> [TASK DETAILS]: Nothing more is wanted than an exact repeat of the data below.
********
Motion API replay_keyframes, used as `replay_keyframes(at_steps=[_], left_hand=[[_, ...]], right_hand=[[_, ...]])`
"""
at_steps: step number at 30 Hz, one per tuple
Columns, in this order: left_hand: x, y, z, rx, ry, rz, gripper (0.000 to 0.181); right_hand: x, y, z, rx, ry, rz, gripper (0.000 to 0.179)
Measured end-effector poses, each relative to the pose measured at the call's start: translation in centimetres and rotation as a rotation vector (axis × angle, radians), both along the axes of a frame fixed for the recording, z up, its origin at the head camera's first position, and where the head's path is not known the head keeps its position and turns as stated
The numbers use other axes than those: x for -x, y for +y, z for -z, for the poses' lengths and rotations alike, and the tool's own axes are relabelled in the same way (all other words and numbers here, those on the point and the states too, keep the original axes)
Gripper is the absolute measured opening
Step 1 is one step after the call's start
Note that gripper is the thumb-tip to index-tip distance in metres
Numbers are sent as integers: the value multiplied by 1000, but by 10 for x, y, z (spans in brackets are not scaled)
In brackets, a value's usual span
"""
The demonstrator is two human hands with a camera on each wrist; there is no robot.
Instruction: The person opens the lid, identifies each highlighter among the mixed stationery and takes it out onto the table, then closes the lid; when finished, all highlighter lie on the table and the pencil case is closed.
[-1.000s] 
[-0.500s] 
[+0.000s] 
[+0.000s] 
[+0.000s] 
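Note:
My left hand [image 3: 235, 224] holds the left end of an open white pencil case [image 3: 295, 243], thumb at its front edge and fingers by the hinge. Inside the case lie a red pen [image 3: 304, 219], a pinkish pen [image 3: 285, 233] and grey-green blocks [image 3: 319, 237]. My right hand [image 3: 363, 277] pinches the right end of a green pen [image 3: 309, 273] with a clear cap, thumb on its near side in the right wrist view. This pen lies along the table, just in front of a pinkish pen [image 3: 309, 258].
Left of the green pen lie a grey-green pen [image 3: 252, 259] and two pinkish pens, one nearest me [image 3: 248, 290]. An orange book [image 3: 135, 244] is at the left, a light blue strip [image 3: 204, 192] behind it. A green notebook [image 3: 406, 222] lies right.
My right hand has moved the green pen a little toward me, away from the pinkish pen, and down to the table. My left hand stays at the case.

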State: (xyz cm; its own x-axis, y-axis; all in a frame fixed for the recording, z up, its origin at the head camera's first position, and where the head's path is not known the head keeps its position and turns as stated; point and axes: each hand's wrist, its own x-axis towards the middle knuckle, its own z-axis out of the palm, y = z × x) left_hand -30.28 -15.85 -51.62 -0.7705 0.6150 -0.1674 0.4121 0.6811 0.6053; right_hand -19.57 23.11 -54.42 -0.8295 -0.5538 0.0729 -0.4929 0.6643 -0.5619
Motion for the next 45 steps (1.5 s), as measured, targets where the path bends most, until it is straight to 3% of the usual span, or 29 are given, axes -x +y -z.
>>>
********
> [ANSWER TO THIS EXERCISE]:
Motion API replay_keyframes, used as `replay_keyframes(at_steps=[_], left_hand=[[_, ...]], right_hand=[[_, ...]])`
"""
at_steps: step number at 30 Hz, one per tuple
Columns, in this order: left_hand: x, y, z, rx, ry, rz, gripper (0.000 to 0.181); right_hand: x, y, z, rx, ry, rz, gripper (0.000 to 0.179)
Measured end-effector poses, each relative to the pose measured at the call's start: translation in centimetres and rotation as a rotation vector (axis × angle, radians), both along the axes of a frame fixed for the recording, z up, its origin at the head camera's first position, and where the head's path is not known the head keeps its position and turns as stated
The numbers use other axes than those: x for -x, y for +y, z for -z, for the poses' lengths and rotations alike, and the tool's own axes are relabelled in the same way (all other words and numbers here, those on the point and the states too, keep the original axes)
Gripper is the absolute measured opening
Step 1 is one step after the call's start
Note that gripper is the thumb-tip to index-tip distance in metres
Numbers are sent as integers: the value multiplied by 1000, but by 10 for x, y, z (spans in brackets are not scaled)
In brackets, a value's usual span
"""
The demonstrator is two human hands with a camera on each wrist; there is no robot.
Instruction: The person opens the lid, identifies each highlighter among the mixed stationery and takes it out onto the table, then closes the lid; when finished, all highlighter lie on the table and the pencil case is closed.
[-1.000s] 
[-0.500s] 
[+0.000s] 
[+0.000s] 
[+0.000s] 
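Note:
My left hand [image 3: 235, 224] holds the left end of an open white pencil case [image 3: 295, 243], thumb at its front edge and fingers by the hinge. Inside the case lie a red pen [image 3: 304, 219], a pinkish pen [image 3: 285, 233] and grey-green blocks [image 3: 319, 237]. My right hand [image 3: 363, 277] pinches the right end of a green pen [image 3: 309, 273] with a clear cap, thumb on its near side in the right wrist view. This pen lies along the table, just in front of a pinkish pen [image 3: 309, 258].
Left of the green pen lie a grey-green pen [image 3: 252, 259] and two pinkish pens, one nearest me [image 3: 248, 290]. An orange book [image 3: 135, 244] is at the left, a light blue strip [image 3: 204, 192] behind it. A green notebook [image 3: 406, 222] lies right.
My right hand has moved the green pen a little toward me, away from the pinkish pen, and down to the table. My left hand stays at the case.
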
State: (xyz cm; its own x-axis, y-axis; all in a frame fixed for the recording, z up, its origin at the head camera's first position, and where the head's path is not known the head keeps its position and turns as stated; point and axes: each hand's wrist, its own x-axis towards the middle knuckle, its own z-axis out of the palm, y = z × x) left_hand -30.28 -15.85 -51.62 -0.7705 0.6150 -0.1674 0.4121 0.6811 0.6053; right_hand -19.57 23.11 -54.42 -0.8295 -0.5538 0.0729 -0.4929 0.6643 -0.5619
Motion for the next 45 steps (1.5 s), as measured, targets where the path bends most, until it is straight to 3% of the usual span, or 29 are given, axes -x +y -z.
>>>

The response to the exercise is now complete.